### What you will do:
A word-for-word copy of the data is what's wanted; pictures stay out of it.
_ _ _ _ _ _ _
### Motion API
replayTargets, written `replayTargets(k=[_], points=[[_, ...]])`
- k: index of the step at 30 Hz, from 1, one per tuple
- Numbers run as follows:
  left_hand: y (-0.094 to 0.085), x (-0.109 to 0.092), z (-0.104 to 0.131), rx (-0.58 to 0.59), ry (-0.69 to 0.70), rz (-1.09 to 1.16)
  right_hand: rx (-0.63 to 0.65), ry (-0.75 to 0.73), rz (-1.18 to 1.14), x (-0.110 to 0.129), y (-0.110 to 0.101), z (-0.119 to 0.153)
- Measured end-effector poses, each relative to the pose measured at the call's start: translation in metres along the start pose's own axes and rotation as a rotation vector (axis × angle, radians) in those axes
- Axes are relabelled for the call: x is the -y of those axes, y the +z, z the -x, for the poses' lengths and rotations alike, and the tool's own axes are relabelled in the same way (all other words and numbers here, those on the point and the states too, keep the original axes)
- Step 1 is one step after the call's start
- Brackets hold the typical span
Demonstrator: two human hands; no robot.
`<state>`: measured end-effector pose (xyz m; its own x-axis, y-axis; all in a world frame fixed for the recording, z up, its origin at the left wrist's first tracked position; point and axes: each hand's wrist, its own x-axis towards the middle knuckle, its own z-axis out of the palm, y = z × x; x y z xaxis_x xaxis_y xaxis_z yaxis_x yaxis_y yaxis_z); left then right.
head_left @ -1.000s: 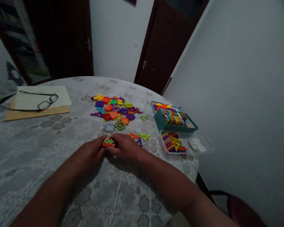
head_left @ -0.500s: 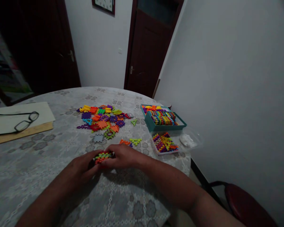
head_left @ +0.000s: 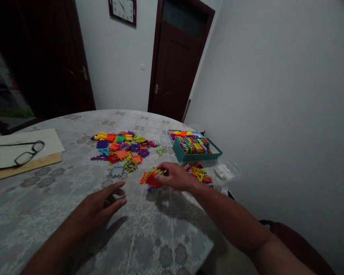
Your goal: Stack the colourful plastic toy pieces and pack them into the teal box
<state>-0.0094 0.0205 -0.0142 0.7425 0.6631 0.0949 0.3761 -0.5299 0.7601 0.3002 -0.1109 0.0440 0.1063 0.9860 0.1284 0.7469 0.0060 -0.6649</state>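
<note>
My right hand (head_left: pixel 176 177) grips a small bundle of toothed plastic building pieces (head_left: pixel 153 180), red on the near face with green along the top. The bundle hovers over or rests among loose pieces; which one I cannot tell. An orange piece (head_left: pixel 142 178) and a purple piece (head_left: pixel 151 188) peek out around it. To the left, my left hand (head_left: pixel 100 208) is empty above the tablecloth, thumb and fingers apart. Beyond the hands lies a heap of colourful interlocking pieces (head_left: pixel 122 153), with a grey square piece (head_left: pixel 116 171) at its near edge.
At the right, a teal box (head_left: pixel 196 157) holds rows of pieces. A clear tray of pieces (head_left: pixel 199 172) is partly behind my right hand, beside a clear plastic lid (head_left: pixel 232 172). Glasses (head_left: pixel 25 157) lie on paper (head_left: pixel 50 142) at the left. A small green triangle (head_left: pixel 159 151) lies alone.
My left hand has let go of the bundle and opened. My right hand has carried it rightward, over the loose orange and green pieces. The view has tilted slightly up.
</note>
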Motion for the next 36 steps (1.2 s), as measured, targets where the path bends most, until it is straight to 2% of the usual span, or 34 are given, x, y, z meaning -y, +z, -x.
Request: replayTargets(k=[2, 4, 6, 8, 10, 12, 16, 22, 28, 36], points=[[-0.002, 0.000, 0.000, -0.019, -0.002, -0.020, -0.171, 0.081, 0.076, -0.021, -0.050, -0.003], [-0.002, 0.000, -0.001, -0.024, 0.002, -0.035, -0.379, 0.172, 0.304, -0.045, -0.103, -0.007], [-0.001, 0.000, -0.001, -0.031, 0.008, -0.044, -0.514, 0.337, 0.542, -0.070, -0.149, -0.010], [0.001, 0.002, -0.001, -0.036, 0.018, -0.052, -0.518, 0.563, 0.748, -0.094, -0.182, -0.011], [0.002, 0.004, -0.002, -0.041, 0.027, -0.065, -0.496, 0.680, 0.810, -0.116, -0.200, -0.011], [0.003, 0.006, -0.003, -0.042, 0.032, -0.080, -0.465, 0.739, 0.820, -0.135, -0.206, -0.011], [0.002, 0.007, -0.003, -0.027, 0.012, -0.104, -0.393, 0.828, 0.827, -0.164, -0.202, -0.014], [0.000, 0.001, -0.002, -0.004, -0.023, -0.125, -0.317, 0.890, 0.802, -0.187, -0.198, -0.025], [0.001, 0.005, 0.000, -0.016, -0.014, -0.142, -0.249, 0.907, 0.728, -0.194, -0.201, -0.032], [0.003, 0.006, -0.002, 0.012, -0.034, -0.159, -0.193, 0.939, 0.548, -0.183, -0.214, -0.030]])
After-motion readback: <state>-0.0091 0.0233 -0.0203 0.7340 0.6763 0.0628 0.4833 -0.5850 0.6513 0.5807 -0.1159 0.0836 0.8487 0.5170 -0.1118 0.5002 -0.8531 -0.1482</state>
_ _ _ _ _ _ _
### Your response:
### Motion API
replayTargets, written `replayTargets(k=[_], points=[[_, ...]])`
- k: index of the step at 30 Hz, from 1, one per tuple
- Numbers run as follows:
  left_hand: y (-0.094 to 0.085), x (-0.109 to 0.092), z (-0.104 to 0.131), rx (-0.58 to 0.59), ry (-0.69 to 0.70), rz (-1.09 to 1.16)
  right_hand: rx (-0.63 to 0.65), ry (-0.75 to 0.73), rz (-1.18 to 1.14), x (-0.110 to 0.129), y (-0.110 to 0.101), z (-0.119 to 0.153)
- Measured end-effector poses, each relative to the pose measured at the call's start: translation in metres along the start pose's own axes and rotation as a rotation vector (axis × angle, radians) in those axes
- Axes are relabelled for the call: x is the -y of those axes, y the +z, z the -x, for the poses' lengths and rotations alike, and the tool's own axes are relabelled in the same way (all other words and numbers here, those on the point and the states too, keep the original axes)
- Step 1 is one step after the call's start
- Brackets hold the typical span
Demonstrator: two human hands; no robot.
`<state>`: measured end-effector pose (xyz m; its own x-axis, y-axis; all in a world frame fixed for the recording, z up, its origin at the left wrist's first tracked position; point and axes: each hand's wrist, its own x-axis towards the middle knuckle, its own z-axis out of the palm, y = z × x; x y z xaxis_x xaxis_y xaxis_z yaxis_x yaxis_y yaxis_z); left then right.
head_left @ -1.000s: 
head_left @ -0.500s: 
head_left @ +0.000s: 
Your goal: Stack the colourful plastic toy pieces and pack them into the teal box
<state>-0.0094 0.0205 -0.0142 0.7425 0.6631 0.0949 0.3761 -0.5299 0.7601 0.3002 -0.1109 0.0440 0.1063 0.9860 0.1284 0.7469 0.0060 -0.6649</state>
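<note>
My right hand (head_left: pixel 176 177) grips a small bundle of toothed plastic building pieces (head_left: pixel 153 180), red on the near face with green along the top. The bundle hovers over or rests among loose pieces; which one I cannot tell. An orange piece (head_left: pixel 142 178) and a purple piece (head_left: pixel 151 188) peek out around it. To the left, my left hand (head_left: pixel 100 208) is empty above the tablecloth, thumb and fingers apart. Beyond the hands lies a heap of colourful interlocking pieces (head_left: pixel 122 153), with a grey square piece (head_left: pixel 116 171) at its near edge.
At the right, a teal box (head_left: pixel 196 157) holds rows of pieces. A clear tray of pieces (head_left: pixel 199 172) is partly behind my right hand, beside a clear plastic lid (head_left: pixel 232 172). Glasses (head_left: pixel 25 157) lie on paper (head_left: pixel 50 142) at the left. A small green triangle (head_left: pixel 159 151) lies alone.
My left hand has let go of the bundle and opened. My right hand has carried it rightward, over the loose orange and green pieces. The view has tilted slightly up.
</note>
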Motion for the next 36 steps (1.2 s), as measured, targets where the path bends most, until it is straight to 2% of the usual span, or 34 are given, x, y, z meaning -y, +z, -x.
Request: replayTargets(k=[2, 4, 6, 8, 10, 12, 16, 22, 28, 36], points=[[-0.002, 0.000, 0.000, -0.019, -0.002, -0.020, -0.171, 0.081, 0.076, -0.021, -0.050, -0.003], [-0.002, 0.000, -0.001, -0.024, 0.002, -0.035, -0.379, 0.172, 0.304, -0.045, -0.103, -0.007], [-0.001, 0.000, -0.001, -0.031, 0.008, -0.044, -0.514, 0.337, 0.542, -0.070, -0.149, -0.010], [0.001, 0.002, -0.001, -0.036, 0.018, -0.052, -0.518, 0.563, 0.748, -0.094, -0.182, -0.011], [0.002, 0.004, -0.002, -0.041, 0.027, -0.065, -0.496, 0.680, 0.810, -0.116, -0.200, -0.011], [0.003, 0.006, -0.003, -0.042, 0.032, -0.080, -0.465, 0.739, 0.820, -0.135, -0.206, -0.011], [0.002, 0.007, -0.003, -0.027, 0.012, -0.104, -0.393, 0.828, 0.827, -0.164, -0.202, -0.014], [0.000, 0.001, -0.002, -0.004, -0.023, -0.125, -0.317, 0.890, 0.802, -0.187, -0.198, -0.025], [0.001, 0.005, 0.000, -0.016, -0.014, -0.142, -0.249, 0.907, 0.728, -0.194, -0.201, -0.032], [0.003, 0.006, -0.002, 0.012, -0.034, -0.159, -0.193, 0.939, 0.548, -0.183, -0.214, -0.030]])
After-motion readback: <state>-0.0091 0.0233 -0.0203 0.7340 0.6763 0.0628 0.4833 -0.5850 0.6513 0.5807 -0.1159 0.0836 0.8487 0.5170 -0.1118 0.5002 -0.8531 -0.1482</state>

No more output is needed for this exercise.